The lines from the top of the material through the line with "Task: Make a" are to be set down exactly. Leave the pictures out.

* _Listed entries_
*****

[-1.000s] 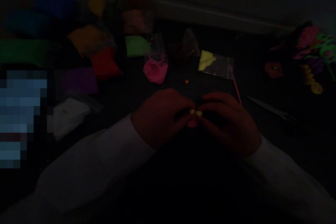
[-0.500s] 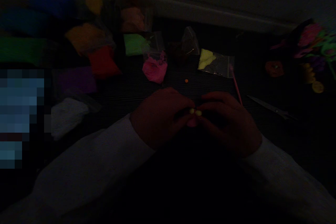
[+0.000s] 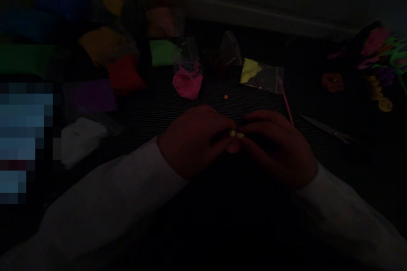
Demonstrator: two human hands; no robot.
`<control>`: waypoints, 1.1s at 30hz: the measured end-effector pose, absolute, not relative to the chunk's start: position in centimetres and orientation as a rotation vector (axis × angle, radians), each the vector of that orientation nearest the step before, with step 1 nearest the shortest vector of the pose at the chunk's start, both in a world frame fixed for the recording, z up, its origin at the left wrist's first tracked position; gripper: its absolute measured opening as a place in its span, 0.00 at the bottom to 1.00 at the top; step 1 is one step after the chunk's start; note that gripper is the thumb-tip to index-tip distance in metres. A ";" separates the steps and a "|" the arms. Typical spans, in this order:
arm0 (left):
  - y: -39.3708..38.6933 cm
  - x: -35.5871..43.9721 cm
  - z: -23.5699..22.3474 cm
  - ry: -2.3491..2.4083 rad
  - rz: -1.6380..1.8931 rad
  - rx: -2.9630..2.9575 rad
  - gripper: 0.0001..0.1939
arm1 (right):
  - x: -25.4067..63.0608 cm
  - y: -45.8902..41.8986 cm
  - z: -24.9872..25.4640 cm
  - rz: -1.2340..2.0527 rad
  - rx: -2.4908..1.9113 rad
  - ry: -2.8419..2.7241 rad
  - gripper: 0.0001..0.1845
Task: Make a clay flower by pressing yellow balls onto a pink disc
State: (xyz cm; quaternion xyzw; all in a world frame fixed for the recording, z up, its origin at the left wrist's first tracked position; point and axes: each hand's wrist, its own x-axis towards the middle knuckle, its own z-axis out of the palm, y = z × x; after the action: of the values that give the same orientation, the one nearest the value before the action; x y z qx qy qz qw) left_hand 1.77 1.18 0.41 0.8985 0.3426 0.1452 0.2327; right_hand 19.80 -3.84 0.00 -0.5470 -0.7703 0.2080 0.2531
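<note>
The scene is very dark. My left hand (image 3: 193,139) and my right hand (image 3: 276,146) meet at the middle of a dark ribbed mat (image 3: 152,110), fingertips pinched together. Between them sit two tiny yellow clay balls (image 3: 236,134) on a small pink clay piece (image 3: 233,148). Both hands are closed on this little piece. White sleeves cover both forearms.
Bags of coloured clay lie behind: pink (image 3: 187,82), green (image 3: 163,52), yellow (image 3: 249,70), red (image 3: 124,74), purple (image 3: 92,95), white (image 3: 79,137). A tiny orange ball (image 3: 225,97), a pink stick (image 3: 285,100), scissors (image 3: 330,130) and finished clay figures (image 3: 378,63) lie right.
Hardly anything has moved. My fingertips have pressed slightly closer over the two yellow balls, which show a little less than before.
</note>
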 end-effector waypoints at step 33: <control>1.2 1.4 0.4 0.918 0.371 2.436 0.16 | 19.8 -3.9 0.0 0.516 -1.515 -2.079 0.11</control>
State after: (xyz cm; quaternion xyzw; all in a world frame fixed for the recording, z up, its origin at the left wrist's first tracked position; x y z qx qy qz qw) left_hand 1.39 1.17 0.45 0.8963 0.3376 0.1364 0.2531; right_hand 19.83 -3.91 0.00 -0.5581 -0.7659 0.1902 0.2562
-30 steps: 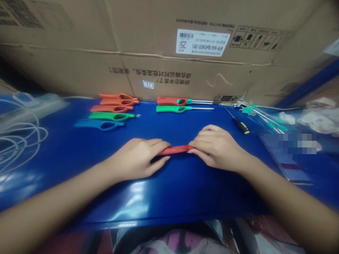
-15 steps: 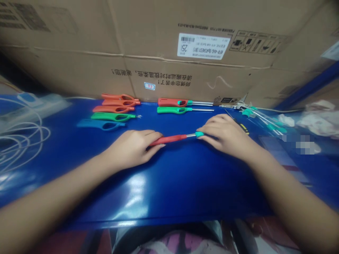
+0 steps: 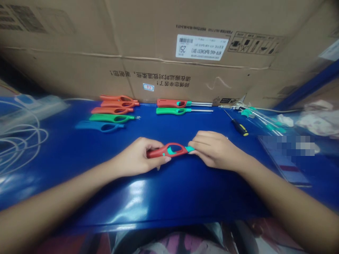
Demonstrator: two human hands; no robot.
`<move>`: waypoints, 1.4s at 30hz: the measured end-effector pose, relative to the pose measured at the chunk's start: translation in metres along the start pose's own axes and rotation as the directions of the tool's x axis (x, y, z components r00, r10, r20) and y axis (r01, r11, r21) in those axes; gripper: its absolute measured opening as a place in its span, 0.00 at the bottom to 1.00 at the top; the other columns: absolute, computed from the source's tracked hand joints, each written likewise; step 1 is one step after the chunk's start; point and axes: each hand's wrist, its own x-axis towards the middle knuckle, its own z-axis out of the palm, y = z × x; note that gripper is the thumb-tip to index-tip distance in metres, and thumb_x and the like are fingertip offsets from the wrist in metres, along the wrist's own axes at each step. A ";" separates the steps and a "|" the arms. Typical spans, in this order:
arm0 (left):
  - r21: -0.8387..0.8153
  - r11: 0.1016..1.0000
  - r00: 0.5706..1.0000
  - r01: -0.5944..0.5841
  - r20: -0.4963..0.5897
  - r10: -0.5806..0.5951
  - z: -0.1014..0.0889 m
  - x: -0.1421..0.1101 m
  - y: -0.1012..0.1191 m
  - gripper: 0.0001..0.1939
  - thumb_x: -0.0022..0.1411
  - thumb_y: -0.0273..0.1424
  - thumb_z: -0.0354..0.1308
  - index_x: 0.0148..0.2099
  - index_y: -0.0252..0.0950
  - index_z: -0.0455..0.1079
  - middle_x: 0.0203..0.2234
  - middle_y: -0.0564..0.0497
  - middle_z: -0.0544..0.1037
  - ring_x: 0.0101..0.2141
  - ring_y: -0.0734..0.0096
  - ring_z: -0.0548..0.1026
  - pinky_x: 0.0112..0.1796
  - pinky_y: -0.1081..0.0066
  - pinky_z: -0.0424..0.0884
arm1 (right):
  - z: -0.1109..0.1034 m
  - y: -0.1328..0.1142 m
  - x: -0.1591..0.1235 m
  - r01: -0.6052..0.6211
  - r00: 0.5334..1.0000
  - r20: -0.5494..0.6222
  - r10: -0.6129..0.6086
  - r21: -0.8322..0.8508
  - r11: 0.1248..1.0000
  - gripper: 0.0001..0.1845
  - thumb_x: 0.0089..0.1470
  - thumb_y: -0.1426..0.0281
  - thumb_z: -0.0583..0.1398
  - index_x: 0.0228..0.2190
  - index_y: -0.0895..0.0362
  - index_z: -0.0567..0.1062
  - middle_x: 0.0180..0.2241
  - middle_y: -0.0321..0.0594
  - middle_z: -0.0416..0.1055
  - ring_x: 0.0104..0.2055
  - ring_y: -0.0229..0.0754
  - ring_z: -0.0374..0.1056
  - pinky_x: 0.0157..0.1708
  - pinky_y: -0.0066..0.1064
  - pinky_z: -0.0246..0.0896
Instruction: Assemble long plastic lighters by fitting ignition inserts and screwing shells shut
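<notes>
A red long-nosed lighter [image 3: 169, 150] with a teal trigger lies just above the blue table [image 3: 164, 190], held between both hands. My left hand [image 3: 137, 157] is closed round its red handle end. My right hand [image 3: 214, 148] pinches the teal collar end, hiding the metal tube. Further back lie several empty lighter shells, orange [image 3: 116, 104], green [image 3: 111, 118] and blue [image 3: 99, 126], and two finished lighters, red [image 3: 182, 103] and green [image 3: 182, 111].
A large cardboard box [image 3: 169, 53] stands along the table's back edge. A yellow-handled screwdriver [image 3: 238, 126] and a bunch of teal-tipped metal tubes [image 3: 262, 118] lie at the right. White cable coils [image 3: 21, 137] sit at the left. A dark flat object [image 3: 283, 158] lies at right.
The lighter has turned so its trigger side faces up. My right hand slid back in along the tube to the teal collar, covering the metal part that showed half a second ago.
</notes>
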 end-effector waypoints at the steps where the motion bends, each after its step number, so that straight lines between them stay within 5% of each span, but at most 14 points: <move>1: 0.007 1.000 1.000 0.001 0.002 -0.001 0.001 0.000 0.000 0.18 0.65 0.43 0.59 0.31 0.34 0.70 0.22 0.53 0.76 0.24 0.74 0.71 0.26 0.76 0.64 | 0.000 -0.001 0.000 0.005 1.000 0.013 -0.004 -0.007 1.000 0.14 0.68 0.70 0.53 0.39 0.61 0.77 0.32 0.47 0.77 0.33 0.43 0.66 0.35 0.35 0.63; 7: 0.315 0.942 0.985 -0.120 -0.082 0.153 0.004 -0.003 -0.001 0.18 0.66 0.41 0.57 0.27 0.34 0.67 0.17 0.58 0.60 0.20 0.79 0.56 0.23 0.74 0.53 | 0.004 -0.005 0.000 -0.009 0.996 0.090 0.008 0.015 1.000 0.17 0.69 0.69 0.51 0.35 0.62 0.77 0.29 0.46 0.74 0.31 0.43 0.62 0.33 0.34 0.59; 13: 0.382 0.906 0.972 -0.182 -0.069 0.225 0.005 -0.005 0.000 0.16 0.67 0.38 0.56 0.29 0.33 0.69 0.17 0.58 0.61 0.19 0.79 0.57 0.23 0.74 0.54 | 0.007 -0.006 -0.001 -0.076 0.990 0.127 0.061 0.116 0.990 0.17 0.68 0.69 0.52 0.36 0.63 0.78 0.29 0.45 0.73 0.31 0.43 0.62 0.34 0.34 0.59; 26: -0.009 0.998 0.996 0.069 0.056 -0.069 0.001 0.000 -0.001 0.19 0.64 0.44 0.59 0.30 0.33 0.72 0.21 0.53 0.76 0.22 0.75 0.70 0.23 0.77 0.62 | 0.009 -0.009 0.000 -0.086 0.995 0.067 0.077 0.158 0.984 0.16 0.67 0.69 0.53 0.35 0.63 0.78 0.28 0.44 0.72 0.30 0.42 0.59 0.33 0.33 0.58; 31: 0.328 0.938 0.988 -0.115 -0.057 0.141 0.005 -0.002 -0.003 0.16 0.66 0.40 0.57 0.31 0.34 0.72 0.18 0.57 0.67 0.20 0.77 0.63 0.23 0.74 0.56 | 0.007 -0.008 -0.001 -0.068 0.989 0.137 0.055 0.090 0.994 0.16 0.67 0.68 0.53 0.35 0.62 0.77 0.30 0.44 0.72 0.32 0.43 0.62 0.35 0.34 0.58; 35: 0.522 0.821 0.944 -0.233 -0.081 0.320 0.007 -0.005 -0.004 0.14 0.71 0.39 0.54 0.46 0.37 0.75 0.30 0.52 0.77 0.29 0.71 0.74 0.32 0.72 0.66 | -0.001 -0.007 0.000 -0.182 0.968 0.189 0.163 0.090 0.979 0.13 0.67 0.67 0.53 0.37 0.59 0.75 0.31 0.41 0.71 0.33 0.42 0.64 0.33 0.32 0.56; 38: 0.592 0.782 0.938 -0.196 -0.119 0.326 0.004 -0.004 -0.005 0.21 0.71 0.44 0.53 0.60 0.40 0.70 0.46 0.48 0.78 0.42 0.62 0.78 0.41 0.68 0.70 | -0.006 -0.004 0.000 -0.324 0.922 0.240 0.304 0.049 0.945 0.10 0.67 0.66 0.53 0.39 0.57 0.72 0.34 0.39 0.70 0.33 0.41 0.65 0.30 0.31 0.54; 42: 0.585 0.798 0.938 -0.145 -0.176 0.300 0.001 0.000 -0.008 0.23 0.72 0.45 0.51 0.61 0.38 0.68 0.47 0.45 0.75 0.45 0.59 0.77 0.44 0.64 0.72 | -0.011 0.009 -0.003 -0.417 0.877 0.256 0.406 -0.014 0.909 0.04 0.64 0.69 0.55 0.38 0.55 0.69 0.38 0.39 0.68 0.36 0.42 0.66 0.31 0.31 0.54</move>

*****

* _Answer for the task_
[-1.000s] 
[-0.500s] 
[+0.000s] 
Demonstrator: two human hands; no robot.
`<control>`: waypoints, 1.1s at 30hz: the measured end-effector pose, absolute, not relative to the chunk's start: position in centimetres and orientation as a rotation vector (axis × angle, radians), each the vector of that orientation nearest the step before, with step 1 nearest the shortest vector of the pose at the chunk's start, both in a world frame fixed for the recording, z up, its origin at the left wrist's first tracked position; gripper: its absolute measured opening as a place in its span, 0.00 at the bottom to 1.00 at the top; step 1 is one step after the chunk's start; note that gripper is the thumb-tip to index-tip distance in metres. A ";" separates the steps and a "|" the arms. Typical spans, in this order:
arm0 (left):
  - y: -39.3708..38.6933 cm
  - x: -35.5871..43.9721 cm
  - z: -23.5699..22.3474 cm
  - ry: -2.3491..2.4083 rad
  - rz: -1.6380..1.8931 rad
  - rx: -2.9630..2.9575 rad
  - gripper: 0.0001..0.1939
arm1 (right):
  - x: -25.4067..63.0608 cm
  - y: -45.8902..41.8986 cm
  - z: -24.9872..25.4640 cm
  - rz: -1.2340..2.0527 rad
  - rx: -2.4908..1.9113 rad
  - ry: -2.8419..2.7241 rad
  - gripper: 0.0001..0.1845
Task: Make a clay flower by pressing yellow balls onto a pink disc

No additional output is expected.